* [What this task involves]: Starting at the line below holding "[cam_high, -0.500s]" and stopping at the line holding "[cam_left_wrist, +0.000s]", print every line exactly, both ends included, and leave the rest out.

* [Provided data]:
Content starts

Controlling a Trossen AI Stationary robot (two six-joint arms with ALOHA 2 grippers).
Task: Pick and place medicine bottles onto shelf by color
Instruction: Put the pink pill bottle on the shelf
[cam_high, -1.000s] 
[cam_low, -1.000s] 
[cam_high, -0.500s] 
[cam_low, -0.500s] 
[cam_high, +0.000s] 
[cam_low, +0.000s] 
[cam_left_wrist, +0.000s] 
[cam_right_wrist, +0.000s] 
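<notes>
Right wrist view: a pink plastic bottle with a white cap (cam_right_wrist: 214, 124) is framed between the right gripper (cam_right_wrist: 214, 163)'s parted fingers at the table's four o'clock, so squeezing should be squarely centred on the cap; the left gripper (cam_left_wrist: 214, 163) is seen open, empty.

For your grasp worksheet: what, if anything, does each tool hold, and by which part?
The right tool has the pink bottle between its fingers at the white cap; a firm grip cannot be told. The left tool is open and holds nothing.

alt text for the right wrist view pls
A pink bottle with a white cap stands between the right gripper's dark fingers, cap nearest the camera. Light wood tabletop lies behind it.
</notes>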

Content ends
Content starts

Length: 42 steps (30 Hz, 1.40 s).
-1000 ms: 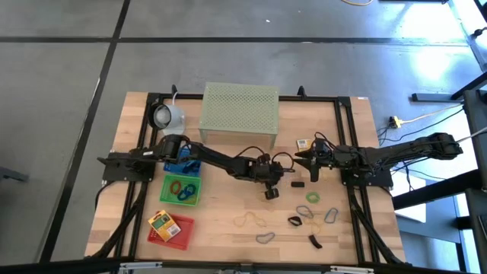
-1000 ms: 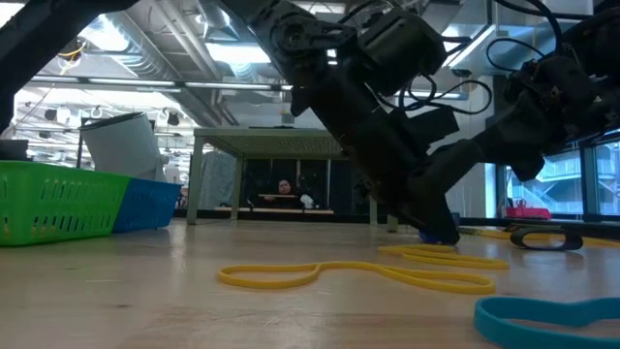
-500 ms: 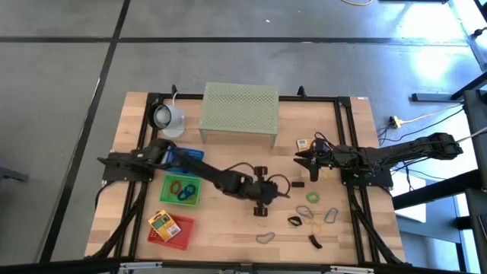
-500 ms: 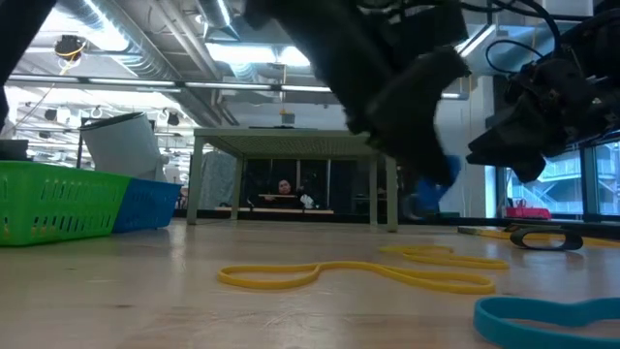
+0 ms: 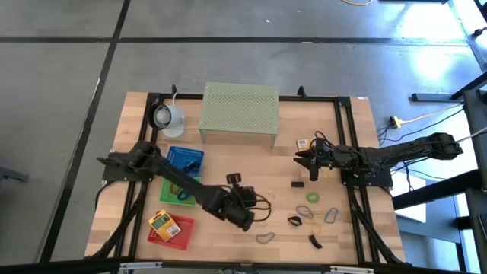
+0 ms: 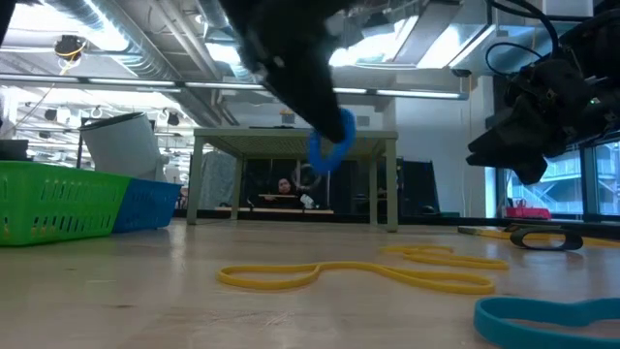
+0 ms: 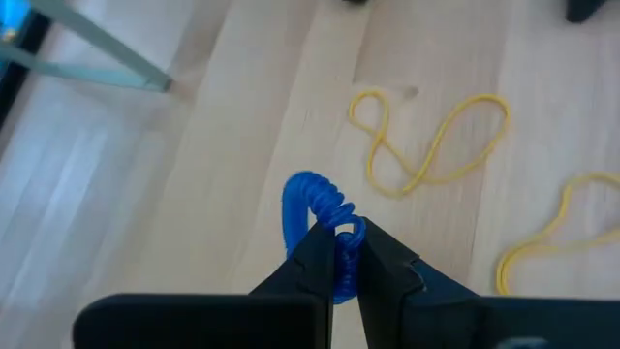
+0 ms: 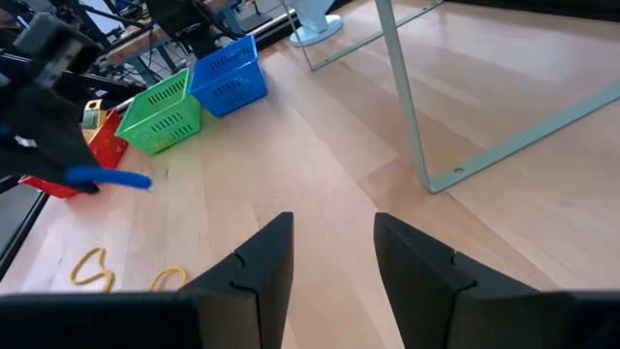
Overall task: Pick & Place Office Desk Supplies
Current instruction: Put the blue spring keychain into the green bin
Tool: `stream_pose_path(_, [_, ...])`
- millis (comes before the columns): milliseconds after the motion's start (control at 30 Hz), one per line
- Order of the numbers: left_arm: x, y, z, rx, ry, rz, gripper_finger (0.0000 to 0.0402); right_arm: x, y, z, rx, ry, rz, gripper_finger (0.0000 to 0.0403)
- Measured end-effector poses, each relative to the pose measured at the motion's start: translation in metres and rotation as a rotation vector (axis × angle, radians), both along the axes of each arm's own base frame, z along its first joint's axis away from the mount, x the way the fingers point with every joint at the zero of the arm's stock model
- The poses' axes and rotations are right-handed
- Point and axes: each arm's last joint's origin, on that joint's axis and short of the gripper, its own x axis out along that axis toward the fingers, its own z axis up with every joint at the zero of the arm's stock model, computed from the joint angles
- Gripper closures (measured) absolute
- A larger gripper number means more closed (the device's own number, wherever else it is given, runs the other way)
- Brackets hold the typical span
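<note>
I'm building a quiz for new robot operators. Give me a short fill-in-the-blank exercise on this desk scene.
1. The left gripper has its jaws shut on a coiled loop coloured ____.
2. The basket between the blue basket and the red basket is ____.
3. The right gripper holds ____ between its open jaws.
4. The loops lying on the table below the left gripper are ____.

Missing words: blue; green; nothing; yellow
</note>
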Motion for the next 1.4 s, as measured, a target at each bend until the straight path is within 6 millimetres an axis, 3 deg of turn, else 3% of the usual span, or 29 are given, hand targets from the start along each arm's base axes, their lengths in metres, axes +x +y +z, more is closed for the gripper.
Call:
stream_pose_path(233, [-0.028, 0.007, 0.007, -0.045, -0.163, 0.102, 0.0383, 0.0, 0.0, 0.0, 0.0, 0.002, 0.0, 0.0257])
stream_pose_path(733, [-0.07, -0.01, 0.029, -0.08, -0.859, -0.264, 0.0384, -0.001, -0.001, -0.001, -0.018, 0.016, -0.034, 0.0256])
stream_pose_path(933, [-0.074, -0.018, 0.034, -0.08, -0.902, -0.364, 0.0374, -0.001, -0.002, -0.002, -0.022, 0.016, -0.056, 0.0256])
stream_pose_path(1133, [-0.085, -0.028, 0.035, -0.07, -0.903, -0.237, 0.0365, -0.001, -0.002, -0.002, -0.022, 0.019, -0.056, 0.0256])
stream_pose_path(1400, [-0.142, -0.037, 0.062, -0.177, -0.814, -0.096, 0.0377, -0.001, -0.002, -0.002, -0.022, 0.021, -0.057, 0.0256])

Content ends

* [Problem solution]:
[cam_high, -0.500s] 
[cam_low, -0.500s] 
[cam_high, +0.000s] 
[cam_low, +0.000s] 
[cam_left_wrist, +0.000s] 

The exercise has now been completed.